I tried to play with the qprocess_manager, but I’ve been getting TypeError:
Traceback (most recent call last):
File “~Document/tmp/concurrent/qprocess_manager.py”, line 121, in
return lambda *args: target(job_id, *args)
TypeError: done() missing 1 required positional argument: ‘exit_status’
After I removed ‘exit_status’ from ‘done’ function, it seemed to execute fine, but then the program kept crashing and returned ‘Segmentation fault’.
wonder if it’s possible to avoid this from happening
Thanks so much
Hi @Ren-Hsien_Hsu welcome to the forum!
The first error is actually a bit weird, since we attach it to the finished signal, it should be receiving the exit status, see QProcess Class | Qt Core 5.15.7
First, does your
done method have the first
self parameter? Since it’s an object method, it needs this to receive the object.

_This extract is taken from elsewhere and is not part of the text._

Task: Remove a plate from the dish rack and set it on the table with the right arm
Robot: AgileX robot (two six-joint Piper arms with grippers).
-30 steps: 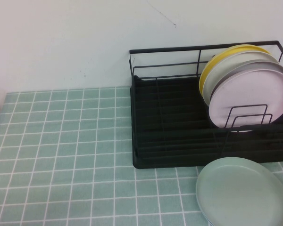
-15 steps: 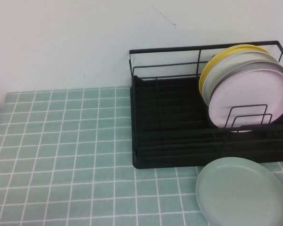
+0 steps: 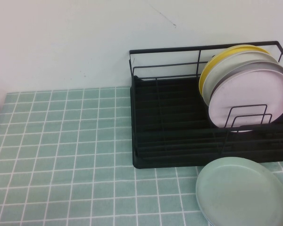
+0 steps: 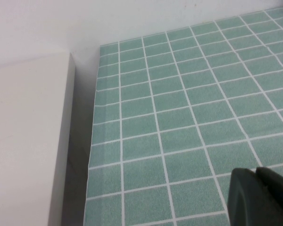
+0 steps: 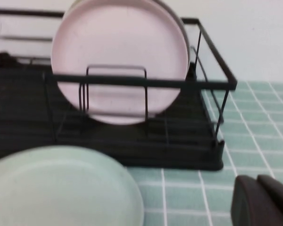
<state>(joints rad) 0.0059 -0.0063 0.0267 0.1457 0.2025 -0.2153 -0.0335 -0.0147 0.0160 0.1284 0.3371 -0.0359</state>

def done(self, job_id, exit_code, exit_status):
Task/worker complete. Remove it from the active workers
dictionary. We leave it in worker_state, as this is used to
to display past/complete workers too.
If it does then we’ve got something weird going on. I’d try creating another method on your class…
def dump(self, *args):
…to print out everything that is being sent to the done method. You can then hook it up e.g.
(remove the connection to
self.done temporarily or it might crash before we see the print. When run there should be 3 variables, the
job_id, the exit code, and exit status. Can you post here what you see – and also any changes to the code – should be possible to debug what’s going on from that.
The segmentation fault is even weirder, perhaps you’re ending up with a reference to a destroyed object in your job table (job_id is pointing to something it shouldn’t be).
Thanks so much for your reply!!
I didn’t change the code at all, just simply run it sample one.
Here are the output from piping finished to dump
it seems to be the uuid and the exit_status, somehow the exit_code didn’t come thought
That’s weird, but there can be differences in what signals emit between PyQt5/PySide2 (and sometimes different versions of each). Can you let me know which version you’re using?
Since it’s not sending the
exit_code through, what happens if you remove that parameter from the handler? e.g.
def done(self, job_id, exit_status):
Since there is nothing in that method that depends on either parameter, you can also discard them by assigning to *args, e.g.
def done(self, job_id, *args):
This will work no matter how many values are sent through.